Aku mendekat, memberi salam pada sepasang bapak ibu tamu pak Ustadz. Mereka
belum pernah aku lihat sebelumnya. Setelah itu, aku duduk di kursi berjarak
sekitar 1,5 M dari mereka. Aku masih ingin menikmati keceriaan anak-anak yang
belum selesai mengunyah sambil bercanda. Sesaat kemudian, jelas aku dengar pak
Ustadz berbicara pada tamunya, “ Almarhum ayahnya si Eneng dulu donatur tetap
panti asuhan ini. Beliau seorang pengusaha sukses, kaya raya, namun sangat
rendah hati. Dua tahun yang lalu pak Asep mengalami kecelakaan dan meninggal di
tempat. Kepergiannya yang mendadak menjadi pukulan berat bagi si Eneng. Eneng
ini anak tunggal dan sangat dekat dengan ayahnya.
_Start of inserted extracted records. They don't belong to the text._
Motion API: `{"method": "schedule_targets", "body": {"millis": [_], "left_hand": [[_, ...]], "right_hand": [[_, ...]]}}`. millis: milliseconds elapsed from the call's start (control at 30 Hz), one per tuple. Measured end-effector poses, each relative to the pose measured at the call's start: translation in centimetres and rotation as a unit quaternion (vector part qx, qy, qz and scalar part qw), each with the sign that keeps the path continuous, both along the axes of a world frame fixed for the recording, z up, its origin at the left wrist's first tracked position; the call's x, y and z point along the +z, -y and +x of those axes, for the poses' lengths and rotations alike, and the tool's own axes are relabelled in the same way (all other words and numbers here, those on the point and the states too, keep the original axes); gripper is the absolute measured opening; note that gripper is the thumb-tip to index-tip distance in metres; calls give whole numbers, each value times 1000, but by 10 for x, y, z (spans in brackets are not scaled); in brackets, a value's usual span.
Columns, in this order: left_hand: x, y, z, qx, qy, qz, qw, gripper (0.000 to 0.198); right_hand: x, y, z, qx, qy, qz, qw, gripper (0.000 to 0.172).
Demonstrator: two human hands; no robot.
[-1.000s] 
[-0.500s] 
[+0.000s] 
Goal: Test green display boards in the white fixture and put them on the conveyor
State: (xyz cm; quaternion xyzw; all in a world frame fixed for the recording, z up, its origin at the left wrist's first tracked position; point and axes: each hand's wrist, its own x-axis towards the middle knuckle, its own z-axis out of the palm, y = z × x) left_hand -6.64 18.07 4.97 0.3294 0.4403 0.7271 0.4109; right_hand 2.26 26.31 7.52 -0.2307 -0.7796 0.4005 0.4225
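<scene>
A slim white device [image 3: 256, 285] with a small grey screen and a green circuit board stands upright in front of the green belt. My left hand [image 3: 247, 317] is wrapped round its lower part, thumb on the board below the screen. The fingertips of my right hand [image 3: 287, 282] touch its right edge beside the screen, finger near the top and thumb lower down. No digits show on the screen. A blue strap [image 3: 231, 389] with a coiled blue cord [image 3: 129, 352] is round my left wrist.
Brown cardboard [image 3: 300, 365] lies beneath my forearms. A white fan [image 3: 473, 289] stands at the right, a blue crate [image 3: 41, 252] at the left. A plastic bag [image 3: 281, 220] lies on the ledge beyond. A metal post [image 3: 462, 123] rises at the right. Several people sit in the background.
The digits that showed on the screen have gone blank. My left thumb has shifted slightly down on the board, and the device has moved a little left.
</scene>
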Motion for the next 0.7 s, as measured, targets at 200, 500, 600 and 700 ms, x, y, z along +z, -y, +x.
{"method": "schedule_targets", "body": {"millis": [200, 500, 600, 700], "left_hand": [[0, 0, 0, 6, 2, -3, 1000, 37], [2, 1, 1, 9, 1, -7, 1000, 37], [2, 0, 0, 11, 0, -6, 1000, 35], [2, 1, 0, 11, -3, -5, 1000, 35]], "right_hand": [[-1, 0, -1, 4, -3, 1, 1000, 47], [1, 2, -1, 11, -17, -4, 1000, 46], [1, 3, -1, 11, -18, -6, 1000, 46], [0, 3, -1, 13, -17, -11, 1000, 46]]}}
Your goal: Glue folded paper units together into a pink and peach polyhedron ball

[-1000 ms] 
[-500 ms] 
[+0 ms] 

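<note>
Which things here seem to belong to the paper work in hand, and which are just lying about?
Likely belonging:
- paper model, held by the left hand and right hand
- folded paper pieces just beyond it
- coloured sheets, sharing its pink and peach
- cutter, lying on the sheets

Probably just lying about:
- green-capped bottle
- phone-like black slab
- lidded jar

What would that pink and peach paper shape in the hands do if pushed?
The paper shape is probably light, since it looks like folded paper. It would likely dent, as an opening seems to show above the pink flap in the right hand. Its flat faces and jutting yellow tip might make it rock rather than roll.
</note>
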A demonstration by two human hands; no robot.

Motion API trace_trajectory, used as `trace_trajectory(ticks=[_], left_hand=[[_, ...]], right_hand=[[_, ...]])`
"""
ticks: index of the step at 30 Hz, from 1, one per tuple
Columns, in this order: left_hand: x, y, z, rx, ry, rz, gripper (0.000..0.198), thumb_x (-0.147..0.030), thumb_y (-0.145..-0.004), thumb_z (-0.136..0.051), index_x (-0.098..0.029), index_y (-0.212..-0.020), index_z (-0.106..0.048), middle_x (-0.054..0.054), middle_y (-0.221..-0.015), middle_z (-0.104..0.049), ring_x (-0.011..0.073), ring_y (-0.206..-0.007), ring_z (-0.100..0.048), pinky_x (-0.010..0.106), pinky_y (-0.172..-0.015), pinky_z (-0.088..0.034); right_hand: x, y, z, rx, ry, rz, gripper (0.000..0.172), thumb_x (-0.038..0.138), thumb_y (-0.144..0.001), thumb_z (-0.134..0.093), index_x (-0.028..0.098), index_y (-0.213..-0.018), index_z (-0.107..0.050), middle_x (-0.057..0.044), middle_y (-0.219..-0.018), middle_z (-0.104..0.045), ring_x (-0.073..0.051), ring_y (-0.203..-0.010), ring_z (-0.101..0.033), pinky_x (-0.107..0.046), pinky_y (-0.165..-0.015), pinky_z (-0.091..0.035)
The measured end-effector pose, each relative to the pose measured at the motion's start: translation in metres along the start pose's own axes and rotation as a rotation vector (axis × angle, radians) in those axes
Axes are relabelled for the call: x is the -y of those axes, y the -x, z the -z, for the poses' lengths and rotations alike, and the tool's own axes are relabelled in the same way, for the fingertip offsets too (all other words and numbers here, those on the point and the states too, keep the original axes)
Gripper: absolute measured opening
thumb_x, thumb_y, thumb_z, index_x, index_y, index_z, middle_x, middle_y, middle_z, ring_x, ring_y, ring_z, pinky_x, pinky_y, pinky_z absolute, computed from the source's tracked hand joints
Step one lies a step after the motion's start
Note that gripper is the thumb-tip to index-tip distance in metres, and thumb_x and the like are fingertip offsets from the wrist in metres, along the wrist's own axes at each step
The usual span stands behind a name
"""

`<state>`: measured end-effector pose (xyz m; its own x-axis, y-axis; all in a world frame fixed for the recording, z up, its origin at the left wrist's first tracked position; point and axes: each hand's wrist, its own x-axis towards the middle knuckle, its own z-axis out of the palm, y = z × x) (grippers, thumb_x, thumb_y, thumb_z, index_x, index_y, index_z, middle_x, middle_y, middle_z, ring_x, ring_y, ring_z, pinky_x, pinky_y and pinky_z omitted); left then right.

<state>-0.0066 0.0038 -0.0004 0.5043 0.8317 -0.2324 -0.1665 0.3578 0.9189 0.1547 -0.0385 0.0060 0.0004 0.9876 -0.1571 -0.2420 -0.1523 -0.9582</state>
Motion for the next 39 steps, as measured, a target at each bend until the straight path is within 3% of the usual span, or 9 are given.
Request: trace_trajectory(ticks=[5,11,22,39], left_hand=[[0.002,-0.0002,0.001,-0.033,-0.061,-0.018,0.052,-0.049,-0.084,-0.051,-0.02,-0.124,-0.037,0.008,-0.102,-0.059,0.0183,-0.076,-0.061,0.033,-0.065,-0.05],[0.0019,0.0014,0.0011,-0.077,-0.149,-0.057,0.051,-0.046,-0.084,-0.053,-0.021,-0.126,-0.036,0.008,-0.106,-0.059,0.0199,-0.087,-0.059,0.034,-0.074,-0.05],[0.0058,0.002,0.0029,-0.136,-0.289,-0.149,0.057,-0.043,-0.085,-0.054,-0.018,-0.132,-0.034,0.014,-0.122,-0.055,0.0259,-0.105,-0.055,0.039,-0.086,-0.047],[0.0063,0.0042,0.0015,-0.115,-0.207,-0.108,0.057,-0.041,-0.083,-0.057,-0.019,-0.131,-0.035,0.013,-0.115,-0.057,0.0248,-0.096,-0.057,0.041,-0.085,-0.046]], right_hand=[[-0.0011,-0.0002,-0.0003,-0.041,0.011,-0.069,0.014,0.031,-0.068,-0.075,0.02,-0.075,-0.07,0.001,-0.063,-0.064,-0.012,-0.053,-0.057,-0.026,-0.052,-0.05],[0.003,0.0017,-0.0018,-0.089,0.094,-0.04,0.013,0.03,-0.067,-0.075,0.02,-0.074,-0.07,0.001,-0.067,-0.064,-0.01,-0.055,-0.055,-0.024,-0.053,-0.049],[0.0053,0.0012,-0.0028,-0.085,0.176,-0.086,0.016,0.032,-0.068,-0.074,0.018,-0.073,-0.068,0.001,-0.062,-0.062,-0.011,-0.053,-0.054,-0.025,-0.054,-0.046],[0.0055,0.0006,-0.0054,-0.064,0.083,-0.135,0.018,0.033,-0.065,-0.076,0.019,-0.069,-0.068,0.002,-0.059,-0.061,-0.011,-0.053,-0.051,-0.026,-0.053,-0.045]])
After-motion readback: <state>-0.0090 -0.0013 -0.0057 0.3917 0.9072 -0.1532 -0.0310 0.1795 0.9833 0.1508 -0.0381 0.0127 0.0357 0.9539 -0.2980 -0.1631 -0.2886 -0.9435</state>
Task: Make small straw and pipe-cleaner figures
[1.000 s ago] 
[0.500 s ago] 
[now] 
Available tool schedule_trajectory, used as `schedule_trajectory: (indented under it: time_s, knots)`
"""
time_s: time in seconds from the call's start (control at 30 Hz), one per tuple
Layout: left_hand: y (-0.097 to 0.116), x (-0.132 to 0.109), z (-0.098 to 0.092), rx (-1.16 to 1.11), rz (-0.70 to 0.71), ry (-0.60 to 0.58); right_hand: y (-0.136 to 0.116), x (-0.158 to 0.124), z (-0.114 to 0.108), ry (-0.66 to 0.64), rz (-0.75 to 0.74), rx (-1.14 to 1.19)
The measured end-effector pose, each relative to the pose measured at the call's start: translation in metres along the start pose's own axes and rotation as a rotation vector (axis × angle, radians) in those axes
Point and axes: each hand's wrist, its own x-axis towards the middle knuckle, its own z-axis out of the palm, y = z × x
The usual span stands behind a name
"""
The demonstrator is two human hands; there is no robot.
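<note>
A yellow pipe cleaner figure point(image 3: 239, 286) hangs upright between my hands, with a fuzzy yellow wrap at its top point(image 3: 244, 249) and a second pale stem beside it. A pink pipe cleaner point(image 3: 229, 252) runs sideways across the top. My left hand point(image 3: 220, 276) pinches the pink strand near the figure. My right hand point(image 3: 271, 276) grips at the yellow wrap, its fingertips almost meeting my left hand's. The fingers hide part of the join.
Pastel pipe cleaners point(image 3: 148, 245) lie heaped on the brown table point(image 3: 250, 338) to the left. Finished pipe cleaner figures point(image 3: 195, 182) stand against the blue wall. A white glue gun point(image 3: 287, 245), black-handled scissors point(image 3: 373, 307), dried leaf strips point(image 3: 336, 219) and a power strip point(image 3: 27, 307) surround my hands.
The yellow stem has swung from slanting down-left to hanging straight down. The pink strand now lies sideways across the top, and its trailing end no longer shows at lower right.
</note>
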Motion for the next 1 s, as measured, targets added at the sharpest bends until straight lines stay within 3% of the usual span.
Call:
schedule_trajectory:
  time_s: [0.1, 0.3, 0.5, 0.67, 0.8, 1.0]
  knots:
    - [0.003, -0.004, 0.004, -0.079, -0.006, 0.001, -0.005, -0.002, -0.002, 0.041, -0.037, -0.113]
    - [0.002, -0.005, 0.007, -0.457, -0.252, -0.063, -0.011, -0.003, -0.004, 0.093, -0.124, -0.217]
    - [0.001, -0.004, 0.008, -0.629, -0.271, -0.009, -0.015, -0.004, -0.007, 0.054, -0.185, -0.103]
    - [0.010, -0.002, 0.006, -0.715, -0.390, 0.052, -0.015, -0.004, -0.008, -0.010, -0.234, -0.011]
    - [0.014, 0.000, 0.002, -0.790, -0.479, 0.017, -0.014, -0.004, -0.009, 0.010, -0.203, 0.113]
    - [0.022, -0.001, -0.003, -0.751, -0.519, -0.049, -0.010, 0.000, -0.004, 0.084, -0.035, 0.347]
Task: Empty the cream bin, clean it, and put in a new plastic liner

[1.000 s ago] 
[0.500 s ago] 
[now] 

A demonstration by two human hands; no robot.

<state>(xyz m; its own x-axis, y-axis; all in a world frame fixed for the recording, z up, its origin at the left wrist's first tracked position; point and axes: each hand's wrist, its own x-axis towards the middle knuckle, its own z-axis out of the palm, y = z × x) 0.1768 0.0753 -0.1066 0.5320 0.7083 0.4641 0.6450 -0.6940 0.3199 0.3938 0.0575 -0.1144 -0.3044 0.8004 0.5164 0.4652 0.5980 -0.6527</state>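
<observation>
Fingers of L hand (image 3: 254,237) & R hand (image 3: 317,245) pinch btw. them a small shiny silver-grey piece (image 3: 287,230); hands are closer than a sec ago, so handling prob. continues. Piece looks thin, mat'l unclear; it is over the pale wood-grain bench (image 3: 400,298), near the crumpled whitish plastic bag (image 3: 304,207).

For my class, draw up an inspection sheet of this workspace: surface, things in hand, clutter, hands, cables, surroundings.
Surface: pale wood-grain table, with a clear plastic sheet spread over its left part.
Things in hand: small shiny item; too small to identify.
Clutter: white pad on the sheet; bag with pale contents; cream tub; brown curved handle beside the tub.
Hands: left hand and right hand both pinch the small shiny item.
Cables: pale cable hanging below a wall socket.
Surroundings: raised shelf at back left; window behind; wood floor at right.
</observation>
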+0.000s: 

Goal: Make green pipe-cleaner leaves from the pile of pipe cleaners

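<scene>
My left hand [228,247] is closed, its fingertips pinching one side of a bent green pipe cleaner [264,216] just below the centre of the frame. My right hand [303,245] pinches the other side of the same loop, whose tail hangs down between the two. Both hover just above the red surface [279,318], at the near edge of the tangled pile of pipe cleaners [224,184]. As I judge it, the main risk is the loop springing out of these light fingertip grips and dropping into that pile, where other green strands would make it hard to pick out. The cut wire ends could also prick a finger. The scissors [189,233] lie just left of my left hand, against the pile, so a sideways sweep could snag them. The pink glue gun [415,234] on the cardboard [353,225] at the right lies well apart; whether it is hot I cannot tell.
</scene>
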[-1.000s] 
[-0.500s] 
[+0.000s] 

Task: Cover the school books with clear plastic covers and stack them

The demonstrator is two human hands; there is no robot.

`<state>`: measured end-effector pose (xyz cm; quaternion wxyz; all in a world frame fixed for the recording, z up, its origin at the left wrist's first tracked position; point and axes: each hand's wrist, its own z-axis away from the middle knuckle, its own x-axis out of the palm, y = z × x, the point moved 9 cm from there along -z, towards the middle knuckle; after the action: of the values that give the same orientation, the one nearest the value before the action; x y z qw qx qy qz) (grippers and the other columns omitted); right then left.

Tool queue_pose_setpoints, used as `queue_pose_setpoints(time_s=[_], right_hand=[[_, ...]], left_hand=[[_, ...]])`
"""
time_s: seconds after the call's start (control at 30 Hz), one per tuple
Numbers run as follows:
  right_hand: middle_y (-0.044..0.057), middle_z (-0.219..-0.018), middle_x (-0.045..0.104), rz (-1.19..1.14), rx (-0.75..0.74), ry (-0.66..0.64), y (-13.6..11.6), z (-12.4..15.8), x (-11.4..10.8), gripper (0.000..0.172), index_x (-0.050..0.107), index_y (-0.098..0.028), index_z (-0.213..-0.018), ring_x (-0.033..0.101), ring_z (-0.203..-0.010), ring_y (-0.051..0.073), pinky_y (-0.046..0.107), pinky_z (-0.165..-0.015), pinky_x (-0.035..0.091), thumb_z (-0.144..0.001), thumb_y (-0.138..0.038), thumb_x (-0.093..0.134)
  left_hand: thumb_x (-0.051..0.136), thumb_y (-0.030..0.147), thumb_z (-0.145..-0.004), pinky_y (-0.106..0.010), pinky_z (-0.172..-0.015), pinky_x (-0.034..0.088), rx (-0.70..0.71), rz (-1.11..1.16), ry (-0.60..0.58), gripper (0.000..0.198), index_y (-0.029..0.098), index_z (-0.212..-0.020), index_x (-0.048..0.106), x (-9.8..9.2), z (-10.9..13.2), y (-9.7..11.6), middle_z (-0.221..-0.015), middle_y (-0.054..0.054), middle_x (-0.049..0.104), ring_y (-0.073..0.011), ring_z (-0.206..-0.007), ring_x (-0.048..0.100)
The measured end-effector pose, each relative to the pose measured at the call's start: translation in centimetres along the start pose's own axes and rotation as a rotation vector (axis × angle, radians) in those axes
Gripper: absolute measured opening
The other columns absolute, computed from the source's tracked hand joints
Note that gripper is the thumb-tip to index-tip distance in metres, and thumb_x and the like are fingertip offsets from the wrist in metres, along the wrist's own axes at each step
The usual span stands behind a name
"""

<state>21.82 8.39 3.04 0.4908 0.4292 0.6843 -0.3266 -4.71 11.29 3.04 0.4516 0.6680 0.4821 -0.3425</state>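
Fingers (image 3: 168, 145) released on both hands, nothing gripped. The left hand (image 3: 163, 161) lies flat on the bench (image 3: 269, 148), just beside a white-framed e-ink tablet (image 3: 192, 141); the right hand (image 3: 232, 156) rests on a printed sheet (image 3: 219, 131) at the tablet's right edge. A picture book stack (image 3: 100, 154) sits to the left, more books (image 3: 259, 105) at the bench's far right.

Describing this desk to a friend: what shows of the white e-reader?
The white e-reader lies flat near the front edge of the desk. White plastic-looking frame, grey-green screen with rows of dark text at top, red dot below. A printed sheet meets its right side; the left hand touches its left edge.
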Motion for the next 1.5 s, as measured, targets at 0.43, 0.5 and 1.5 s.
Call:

Awal-awal ditinggal almarhum,
si Eneng yang ceria mendadak mengurung diri dan tidak mau bertemu dengan orang.
Kata psikiater yang mengobati, dalam kesedihannya si Eneng mulai sering
berhalusinasi, dia mengidap schizophrenia.
Seperti mendengar suara-suara yang selalu menemani dan mengajaknya bicara. Sewaktu
masih ditangani psikiater, kondisinya seperti orang normal saja karena rutin
diberi obat penenang. Namun, sejak ibunya sakit-sakitan, si Eneng mulai menolak
terapi. Bosan minum obat alasannya begitu. Kasian, tapi jiwa dermawannya sama
seperti ayahnya. Setiap sore, hujan sekalipun, dia selalu datang membawa
berbagai makanan untuk anak-anak panti. Berjalan kaki sejauh hampir 3 kilo dari
rumahnya kesini.”
Tiba-tiba terlintas
kerinduanku pada ayah. Aku baru akan menangis ketika kudengar salah seorang
temanku mengingatkan, “Ayo pulang Neng, ibu pasti sudah menunggu ...”.